◆ **To do**
Return the count of lines in the following records that include "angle", and nothing more.

Items from a data source
____
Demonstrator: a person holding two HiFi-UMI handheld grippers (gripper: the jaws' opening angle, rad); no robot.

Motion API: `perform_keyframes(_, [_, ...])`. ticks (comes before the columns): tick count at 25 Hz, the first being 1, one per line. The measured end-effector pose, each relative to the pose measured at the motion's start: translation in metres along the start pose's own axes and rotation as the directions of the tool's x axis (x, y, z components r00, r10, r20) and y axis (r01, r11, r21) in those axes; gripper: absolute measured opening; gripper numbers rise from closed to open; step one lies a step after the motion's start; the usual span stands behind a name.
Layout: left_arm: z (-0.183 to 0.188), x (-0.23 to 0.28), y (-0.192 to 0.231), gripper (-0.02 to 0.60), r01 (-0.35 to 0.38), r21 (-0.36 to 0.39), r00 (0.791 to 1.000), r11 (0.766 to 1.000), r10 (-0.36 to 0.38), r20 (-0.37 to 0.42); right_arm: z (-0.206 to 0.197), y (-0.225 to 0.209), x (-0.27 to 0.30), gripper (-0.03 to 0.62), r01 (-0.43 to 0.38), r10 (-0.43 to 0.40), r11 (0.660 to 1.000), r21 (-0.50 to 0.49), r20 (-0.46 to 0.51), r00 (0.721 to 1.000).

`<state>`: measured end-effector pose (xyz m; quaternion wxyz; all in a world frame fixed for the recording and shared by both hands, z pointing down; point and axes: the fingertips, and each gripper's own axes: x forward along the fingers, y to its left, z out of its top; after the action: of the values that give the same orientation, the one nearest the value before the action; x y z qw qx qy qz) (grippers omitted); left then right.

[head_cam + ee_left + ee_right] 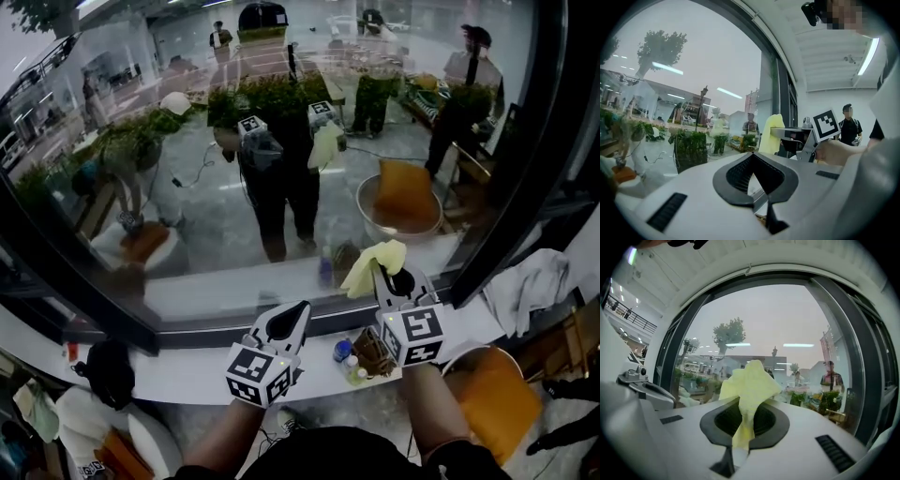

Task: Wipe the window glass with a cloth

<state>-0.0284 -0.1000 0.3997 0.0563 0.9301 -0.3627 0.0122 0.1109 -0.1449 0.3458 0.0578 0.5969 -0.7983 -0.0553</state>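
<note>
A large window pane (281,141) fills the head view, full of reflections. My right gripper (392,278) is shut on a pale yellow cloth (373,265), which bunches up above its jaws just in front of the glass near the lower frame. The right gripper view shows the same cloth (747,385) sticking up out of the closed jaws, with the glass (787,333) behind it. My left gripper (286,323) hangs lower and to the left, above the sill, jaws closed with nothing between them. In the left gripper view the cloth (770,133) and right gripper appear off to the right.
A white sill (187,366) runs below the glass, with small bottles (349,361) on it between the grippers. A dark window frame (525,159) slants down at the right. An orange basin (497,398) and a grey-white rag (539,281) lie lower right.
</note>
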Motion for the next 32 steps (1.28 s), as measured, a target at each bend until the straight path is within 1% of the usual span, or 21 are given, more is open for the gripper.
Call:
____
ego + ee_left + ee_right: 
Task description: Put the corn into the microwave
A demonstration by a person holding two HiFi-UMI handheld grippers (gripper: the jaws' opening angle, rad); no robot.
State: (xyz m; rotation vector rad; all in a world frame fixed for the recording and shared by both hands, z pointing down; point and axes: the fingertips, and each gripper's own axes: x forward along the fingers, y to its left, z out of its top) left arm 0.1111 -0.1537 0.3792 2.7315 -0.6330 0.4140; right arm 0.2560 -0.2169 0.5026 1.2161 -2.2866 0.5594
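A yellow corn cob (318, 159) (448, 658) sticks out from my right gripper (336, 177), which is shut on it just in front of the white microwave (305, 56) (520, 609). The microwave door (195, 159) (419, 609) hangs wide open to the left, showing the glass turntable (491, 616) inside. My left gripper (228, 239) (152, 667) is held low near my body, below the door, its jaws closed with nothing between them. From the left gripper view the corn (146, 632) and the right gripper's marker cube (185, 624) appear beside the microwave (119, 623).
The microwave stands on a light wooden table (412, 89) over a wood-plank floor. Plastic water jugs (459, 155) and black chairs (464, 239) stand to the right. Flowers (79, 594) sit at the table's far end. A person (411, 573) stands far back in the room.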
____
◆ **Exercise answer**
2